At March 31, 2007 and December 31, 2006, derivative assets of $178 million and $107 million, respectively, were included in assets of discontinued operations and derivative liabilities of $10 million and $31 million, respectively, were included in liabilities of discontinued operations on the Consolidated Balance Sheets. For the three months ending March 31, 2007, gains from derivative instruments of $59 million were included in discontinued operations, net of tax on the Consolidated Statement of Income. For the three months ending March 31, 2006, net gains and losses from derivative instruments of discontinued operations were not material. For the three months ending March 31, 2007 and 2006, there were no reclassifications to earnings due to discontinuance of the related cash flow hedges.
 
We perform sensitivity analyses to estimate our exposure to the market risk of our derivative commodity instruments, which are not eligible for recovery from ratepayers. As described above, at March 31, 2007, a portion of these derivative commodity instruments are included in discontinued operations. At December 31, 2006, all of these derivative commodity instruments are included in discontinued operations. The following discussion addresses the stand-alone commodity risk created by these derivative commodity instruments, without regard to the offsetting effect of the underlying exposure these instruments are intended to hedge. The sensitivity analysis performed on these derivative commodity instruments uses quoted prices obtained from brokers to measure the potential loss in earnings from a hypothetical 10 percent adverse change in market prices over the next 12 months. A decrease of 10 percent in the market prices of energy commodities from their March 31, 2007, levels would decrease after-tax earnings by approximately $87 million, including a $79 million decrease in after-tax earnings of discontinued operations.
 
The above analysis of our derivative commodity instruments used for hedging purposes does not include the potential favorable impact of the same hypothetical price movement on the physical purchases of natural gas and power to which the hedges relate. Additionally, our derivative commodity portfolio is managed to complement the physical transaction portfolio, reducing overall risk within set limits. Therefore, the potential impact to earnings of discontinued operations from a hypothetical 10 percent adverse change in commodity market prices would be offset by a favorable impact on the underlying hedged physical transactions, assuming the derivative commodity positions are not closed out in advance of their expected term, continue to function effectively as hedges of the underlying risk, and the anticipated underlying transactions settle, as applicable. If any of these assumptions ceases to be true, a loss on the derivative instruments may occur.
 
See Note 8 for additional information with regard to our commodity contracts and use of derivative financial instruments.
 
Economic Derivatives
 
Derivative products, primarily electricity and natural gas contracts, may be entered into from time to time for economic hedging purposes. While management believes the economic hedges mitigate exposures to fluctuations in commodity prices, these instruments are not designated as hedges for accounting purposes and are monitored consistent with trading positions.
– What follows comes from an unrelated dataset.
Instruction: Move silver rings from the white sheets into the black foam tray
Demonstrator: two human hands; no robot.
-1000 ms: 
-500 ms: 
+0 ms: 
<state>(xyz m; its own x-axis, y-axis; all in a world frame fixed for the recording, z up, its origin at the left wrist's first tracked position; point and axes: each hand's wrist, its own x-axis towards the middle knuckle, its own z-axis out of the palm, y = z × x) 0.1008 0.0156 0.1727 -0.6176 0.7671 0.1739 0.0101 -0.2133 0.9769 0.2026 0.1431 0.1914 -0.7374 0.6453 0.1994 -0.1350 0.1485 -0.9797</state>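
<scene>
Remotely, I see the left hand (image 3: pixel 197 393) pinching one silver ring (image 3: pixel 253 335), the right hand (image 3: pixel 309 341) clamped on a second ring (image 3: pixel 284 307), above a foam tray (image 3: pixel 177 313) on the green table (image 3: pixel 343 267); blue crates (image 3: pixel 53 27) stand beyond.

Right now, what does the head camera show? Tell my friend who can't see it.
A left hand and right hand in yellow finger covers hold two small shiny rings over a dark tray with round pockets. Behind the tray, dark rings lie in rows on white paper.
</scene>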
We manage open positions with strict policies that limit our exposure to market risk and require daily reporting to management of potential financial exposures.
 
The Utilities have derivative instruments related to their exposure to price fluctuations on fuel oil and natural gas purchases. These instruments receive regulatory accounting treatment. Unrealized gains and losses are recorded in regulatory liabilities and regulatory assets on the Balance Sheets, respectively, until the contracts are settled. Once settled, any realized gains or losses are passed through the fuel clause. PEC and PEF did not have material outstanding positions in such contracts at March 31, 2007 and December 31, 2006, other than those receiving regulatory accounting treatment, as discussed below.
 
At March 31, 2007, the fair value of PEC’s derivative instruments was recorded as a $4 million long-term derivative asset position included in other assets and deferred debits on the Consolidated Balance Sheet. At December 31, 2006, PEC did not have material outstanding positions in such contracts.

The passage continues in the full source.